Filed Pursuant to Rule 424(b)(5)
Registration No. 333-261227
PROSPECTUS SUPPLEMENT
(to Prospectus dated May 6, 2022 and
Prospectus Supplement dated June 20, 2024)
SenesTech, Inc.
Up to $743,489 of Common Stock
This prospectus supplement amends and supplements the information in the prospectus supplement, dated June 20, 2024 (the “ATM Prospectus Supplement”), to the prospectus, dated May 6, 2022, relating to the offer and sale of shares of our common stock, par value $0.001 per share (“Common Stock”), having an aggregate offering price of up to $1,575,944 pursuant to the terms of an At The Market Offering Agreement (“Sales Agreement”), dated June 20, 2024, with H.C. Wainwright & Co., LLC, as sales agent or principal (“Wainwright” or the “sales agent”). Through the date hereof, we have sold an aggregate of $1,269,031 of shares of our Common Stock through the sales agent under the Sales Agreement. This prospectus supplement should be read in conjunction with the ATM Prospectus Supplement, and is qualified by reference thereto, except to the extent that the information herein amends or supersedes the information contained in the ATM Prospectus Supplement. This prospectus supplement is not complete without, and may only be delivered or utilized in connection with, the ATM Prospectus Supplement, and any future amendments or supplements thereto.
Our Common Stock is listed on the Nasdaq Capital Market (“Nasdaq”) under the symbol “SNES.” On April 21, 2025, the last reported sale price for our Common Stock on Nasdaq was $2.01 per share.
As of the date of this prospectus supplement, the aggregate market value of our outstanding Common Stock held by non-affiliates was approximately $6,037,560.20 based on 1,775,930 shares of Common Stock outstanding as of the date of this prospectus, of which 177 shares are held by affiliates, and a price of $3.40 per share, which was the last reported sale price of our Common Stock on Nasdaq on February 26, 2025. During the 12 calendar months prior to and including the date of this prospectus supplement, we have sold $1,269,031 of securities pursuant to General Instruction I.B.6 of Form S-3.
We are filing this prospectus supplement to amend and supplement, as of April 22, 2025, the ATM Prospectus Supplement to update the aggregate offering price of shares of our Common Stock that may be offered and sold under the Sales Agreement. After giving effect to the $2,012,520 offering limit imposed by General Instruction I.B.6 of Form S-3 and deducting amounts offered and sold pursuant to General Instruction I.B.6 of Form S-3 in the past 12 months, we may offer and sell additional shares of our Common Stock having an aggregate offering price of up to $743,489 from time to time through the sales agent in accordance with the terms of the Sales Agreement, which amount is in addition to the aggregate of $1,269,031 of shares of our Common Stock previously sold in accordance with the Sales Agreement under the ATM Prospectus Supplement.
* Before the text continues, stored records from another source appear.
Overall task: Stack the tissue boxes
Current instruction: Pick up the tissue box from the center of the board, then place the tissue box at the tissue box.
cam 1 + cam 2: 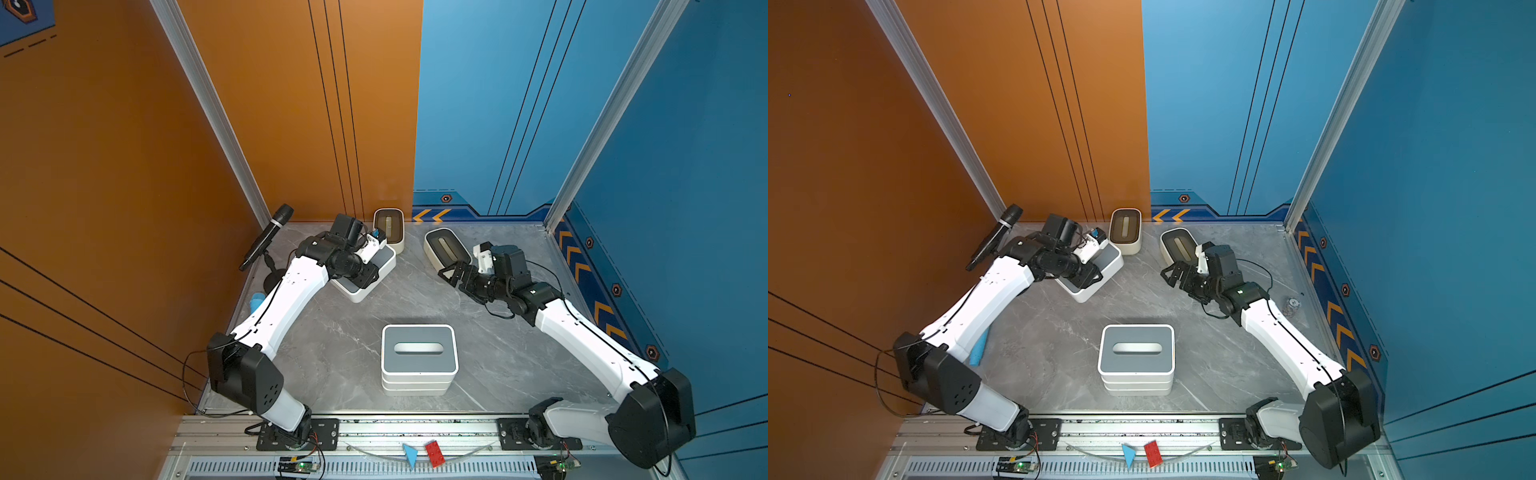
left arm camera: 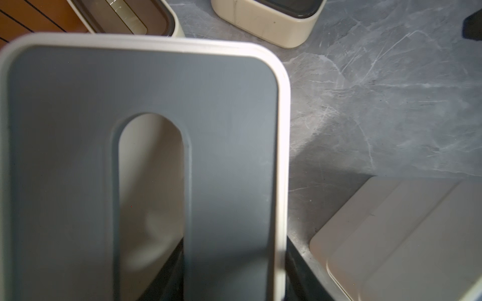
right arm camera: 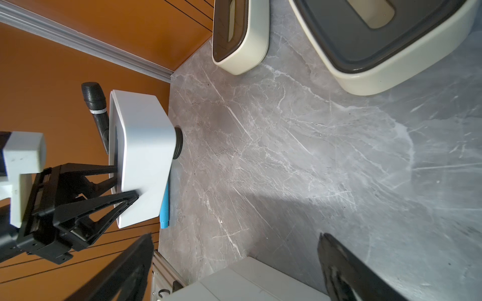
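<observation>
Stack of grey-lidded white boxes (image 1: 419,361) front centre; behind, left to right: lone grey-lidded box (image 1: 384,264), brown-lidded cream box (image 1: 389,226), dark-lidded cream box (image 1: 446,247).

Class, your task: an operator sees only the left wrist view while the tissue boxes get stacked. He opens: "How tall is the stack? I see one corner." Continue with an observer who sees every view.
Observer: The stack is three layers high in both top views, with a grey lid on top.
Operator: Is the right gripper free?
Observer: Yes, open and empty, near a brown-lidded box.
Operator: I hold the grey-lidded box. What's outboard of my arm?
Observer: A black microphone, by the orange wall.
</observation>
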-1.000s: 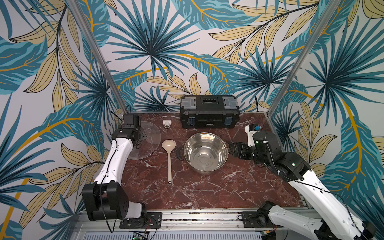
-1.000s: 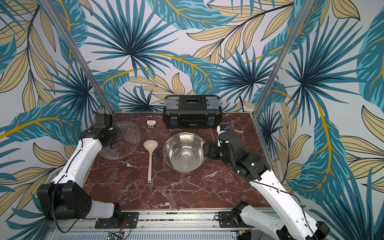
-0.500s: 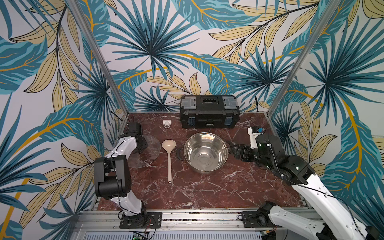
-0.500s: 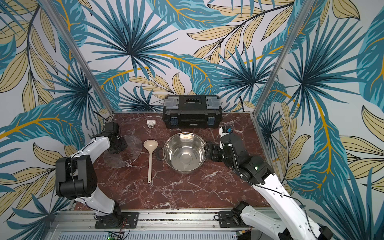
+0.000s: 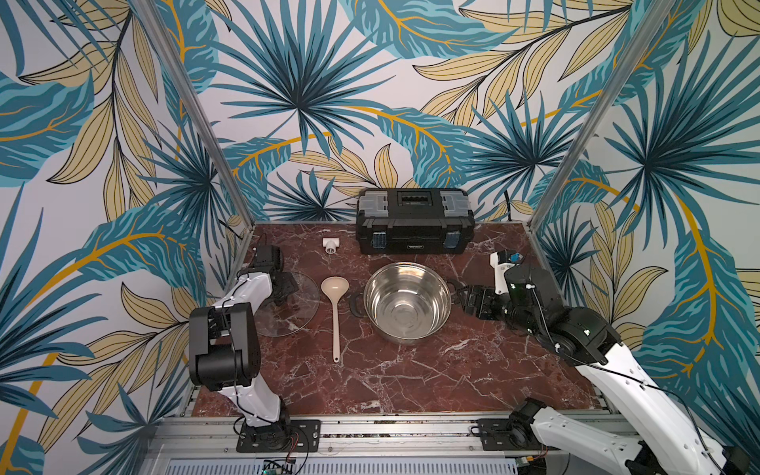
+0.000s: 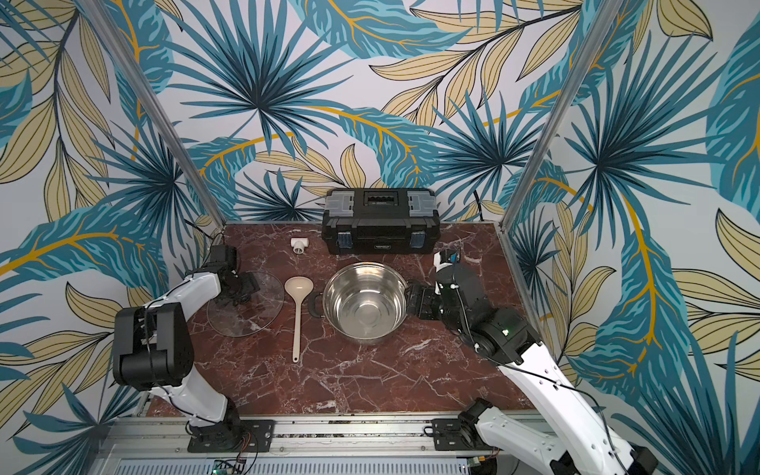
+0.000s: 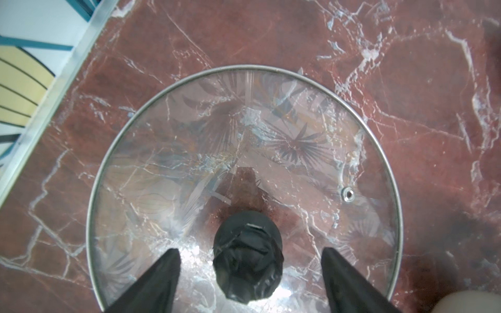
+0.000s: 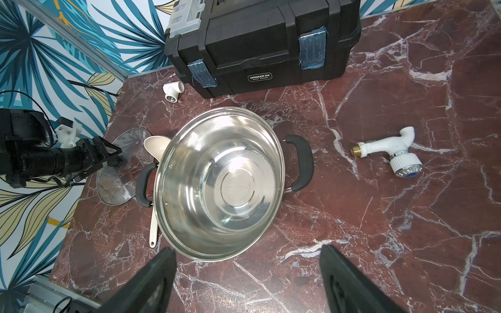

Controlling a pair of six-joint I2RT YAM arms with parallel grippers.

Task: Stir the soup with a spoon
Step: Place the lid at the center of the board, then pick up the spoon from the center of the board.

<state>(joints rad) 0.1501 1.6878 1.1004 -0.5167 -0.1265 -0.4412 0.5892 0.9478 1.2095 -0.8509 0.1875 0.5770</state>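
Spoon point(image 5: 335, 290): one, beside one pot point(image 5: 407, 304), one lid point(image 5: 294, 314); left pincer point(image 7: 249, 249) spread, right pincer point(image 8: 246, 248) spread.

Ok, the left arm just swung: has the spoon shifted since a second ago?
No: the spoon lies where it was, same gap to the pot beside it.

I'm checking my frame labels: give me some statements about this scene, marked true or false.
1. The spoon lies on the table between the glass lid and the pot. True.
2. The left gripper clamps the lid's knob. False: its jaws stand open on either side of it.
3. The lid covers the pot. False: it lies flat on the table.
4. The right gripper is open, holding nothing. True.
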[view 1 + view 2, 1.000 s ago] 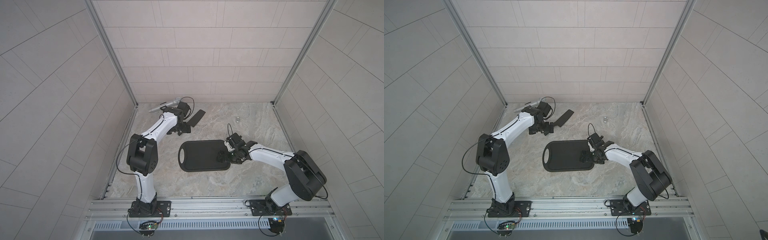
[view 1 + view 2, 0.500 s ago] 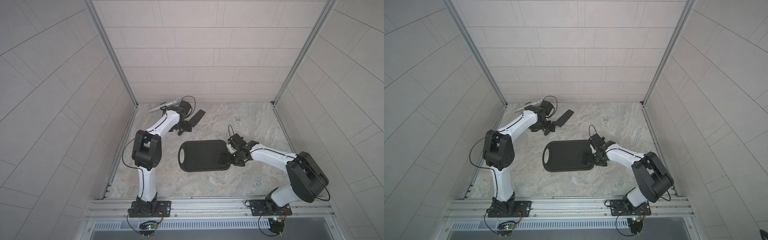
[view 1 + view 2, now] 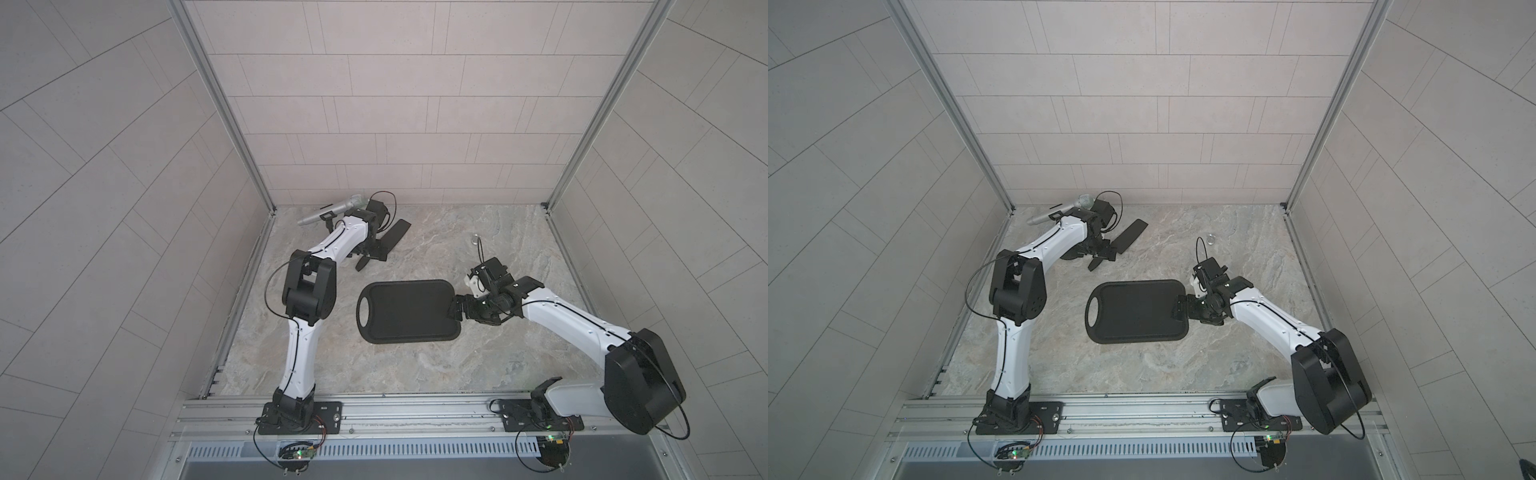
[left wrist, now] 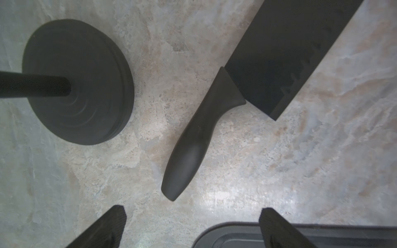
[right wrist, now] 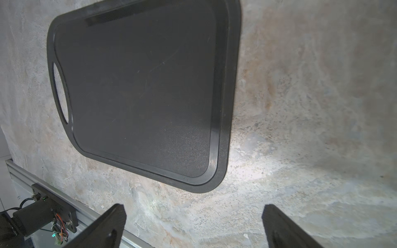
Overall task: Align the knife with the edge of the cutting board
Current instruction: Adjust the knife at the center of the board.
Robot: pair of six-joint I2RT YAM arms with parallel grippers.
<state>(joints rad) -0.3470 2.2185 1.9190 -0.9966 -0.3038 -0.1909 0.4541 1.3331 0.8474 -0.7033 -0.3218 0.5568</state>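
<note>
The matte-black knife (image 3: 394, 235) (image 3: 1128, 235) lies slantwise on the stone table at the back left, its handle (image 4: 193, 148) pointing toward the cutting board. My left gripper (image 3: 371, 254) (image 3: 1101, 252) (image 4: 191, 211) hangs open just over the handle's end, touching nothing. The black cutting board (image 3: 407, 311) (image 3: 1136, 311) (image 5: 139, 85) lies flat mid-table, apart from the knife, with its handle hole to the left. My right gripper (image 3: 454, 311) (image 3: 1180, 310) (image 5: 192, 209) is open and empty at the board's right short end.
A silver microphone (image 3: 332, 210) (image 3: 1059, 212) stands on a black stand in the back left corner, its round base (image 4: 77, 81) close beside the knife handle. A small ring (image 3: 475, 239) lies at the back right. Tiled walls enclose three sides.
The left arm's elbow has swung inward while its gripper stays over the knife handle. The right gripper has drifted slightly right. Knife and board have not moved.
</note>
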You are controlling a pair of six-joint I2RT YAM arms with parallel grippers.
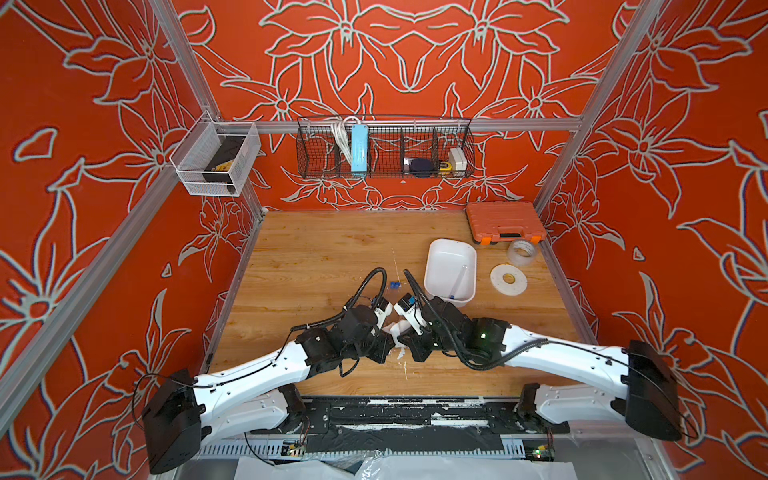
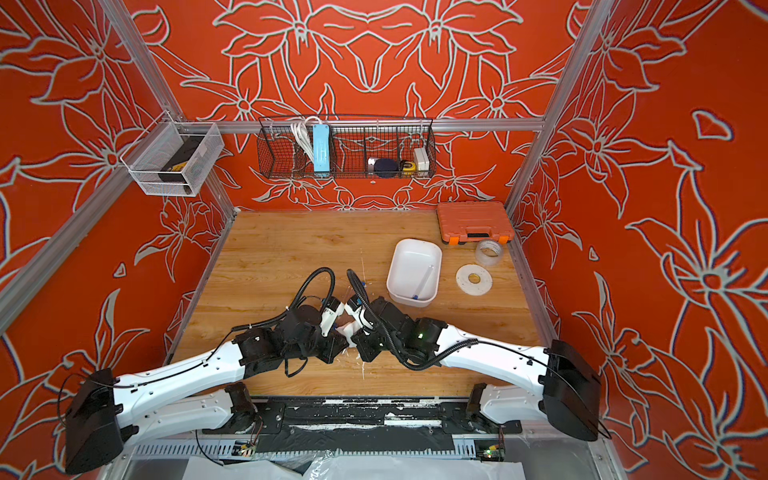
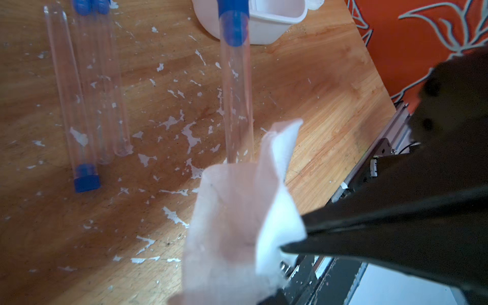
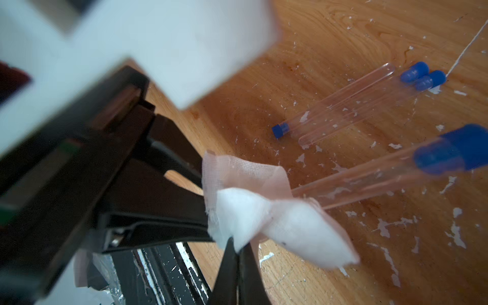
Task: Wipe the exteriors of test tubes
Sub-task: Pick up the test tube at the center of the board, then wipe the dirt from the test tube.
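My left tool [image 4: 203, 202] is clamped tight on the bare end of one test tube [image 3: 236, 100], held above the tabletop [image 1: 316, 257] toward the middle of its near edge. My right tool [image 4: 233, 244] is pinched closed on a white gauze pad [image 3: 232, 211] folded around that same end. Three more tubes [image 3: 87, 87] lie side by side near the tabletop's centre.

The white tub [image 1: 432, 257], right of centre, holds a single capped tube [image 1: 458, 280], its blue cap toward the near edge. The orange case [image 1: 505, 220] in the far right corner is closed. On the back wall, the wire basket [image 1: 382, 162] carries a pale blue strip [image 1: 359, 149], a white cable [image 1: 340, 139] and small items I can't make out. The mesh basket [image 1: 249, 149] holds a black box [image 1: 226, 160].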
Pursuant to General Instruction I.B.6 of Form S-3, in no event will we sell securities pursuant to this prospectus supplement with a value of more than one-third of the aggregate market value of our Common Stock held by non-affiliates in any twelve-month period, so long as the aggregate market value of our Common Stock held by non-affiliates is less than $75,000,000. In the event that subsequent to the date of this prospectus supplement, the aggregate market value of our outstanding Common Stock held by non-affiliates equals or exceeds $75,000,000, then the one-third limitation on sales shall not apply to additional sales made pursuant to this prospectus supplement.
On July 24, 2024, we effected a 1-for-10 reverse stock split of our outstanding shares of Common Stock. Except as otherwise indicated, all share and per share information in this prospectus supplement gives effect to such reverse stock split. However, share and per share amounts in the ATM Prospectus Supplement and certain of the documents incorporated by reference herein dated prior to July 24, 2024 have not been adjusted to give effect to the reverse stock split.
Investing in our securities involves a high degree of risk. Please read “Risk Factors” beginning on page S-5 of the ATM Prospectus Supplement and other documents and information contained or incorporated by reference in this prospectus supplement and the ATM Prospectus Supplement.
Neither the Securities and Exchange Commission nor any state securities commission has approved or disapproved of these securities or determined if this prospectus supplement is truthful or complete. Any representation to the contrary is a criminal offense. The securities are not being offered in any jurisdiction where the offer is not permitted.
H.C. Wainwright & Co.
The date of this prospectus supplement is April 22, 2025.